- [Required action]: In the copy, keep the lines from the first line of the material below through the line containing "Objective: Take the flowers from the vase" exactly as they are, and include no pictures.

____

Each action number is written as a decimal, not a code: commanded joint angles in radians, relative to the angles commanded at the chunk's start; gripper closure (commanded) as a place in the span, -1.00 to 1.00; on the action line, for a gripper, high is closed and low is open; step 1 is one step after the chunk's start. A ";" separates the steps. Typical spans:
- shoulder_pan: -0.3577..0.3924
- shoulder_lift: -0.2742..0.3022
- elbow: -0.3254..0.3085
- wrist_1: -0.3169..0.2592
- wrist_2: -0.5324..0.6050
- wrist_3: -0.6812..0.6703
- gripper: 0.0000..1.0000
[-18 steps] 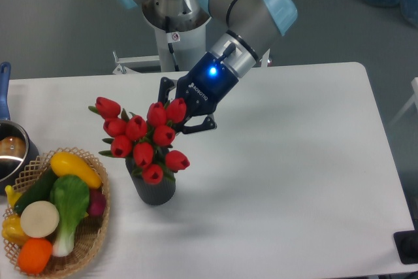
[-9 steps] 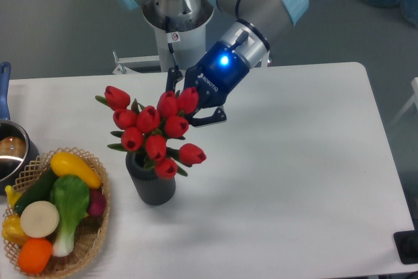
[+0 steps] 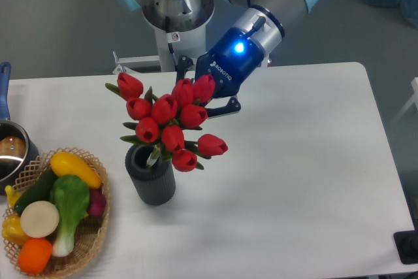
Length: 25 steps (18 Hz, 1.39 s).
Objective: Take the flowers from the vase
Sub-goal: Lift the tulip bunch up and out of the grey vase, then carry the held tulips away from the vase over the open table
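While the gripper (image 3: 199, 99) holds the flowers (image 3: 171, 124) from behind, the step in hand appears to be the lift out of the vase (image 3: 152, 176): the bunch sits high and leans toward the right edge of the worktop (image 3: 307, 161), and only a pale bit of stem shows at the vase's dark mouth. Whether the stem ends are already clear of the rim I cannot tell; they look at best just inside it.

The jaws are closed on the bunch near its top, at the side toward the far edge of the worktop. One dark finger shows to the right of the uppermost buds and another part peeks out to their left, so the red heads hide the actual contact. The grip seems to be on stems or leaves just under the buds, but that is a judgement.

The vase stands upright near the left front part of the worktop, just beside a wicker basket (image 3: 91, 240) of vegetables; a metal pot (image 3: 12, 151) sits at the left edge.

The next move calls for more straight upward travel until the stems are free of the vase. Since the bunch is tilted, a sideways pull too soon could drag the stems against the rim and tip the vase.
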 joint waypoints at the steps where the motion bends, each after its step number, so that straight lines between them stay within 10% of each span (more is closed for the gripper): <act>1: 0.002 0.003 0.000 0.000 -0.002 -0.002 0.95; 18: 0.121 0.006 0.060 0.012 -0.028 0.104 0.94; 25: 0.163 -0.037 0.146 0.015 0.198 0.166 0.95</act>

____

- [Response area]:
Each action number is written as a decimal, not a code: commanded joint angles in radians, relative to the angles commanded at the chunk's start; gripper closure (commanded) as a place in the span, -1.00 to 1.00; on the action line, for a gripper, high is closed and low is open; step 1 is one step after the chunk's start. A ";" separates the steps. Typical spans:
- shoulder_pan: -0.3577..0.3924
- shoulder_lift: -0.2742..0.3022
- elbow: -0.3254..0.3085
- wrist_1: -0.3169..0.2592
- wrist_2: -0.5324..0.6050
- wrist_3: -0.6812..0.6703
- gripper: 0.0000..1.0000
[-18 steps] 
[-9 steps] 
[+0 steps] 
Length: 25 steps (18 Hz, 1.39 s).
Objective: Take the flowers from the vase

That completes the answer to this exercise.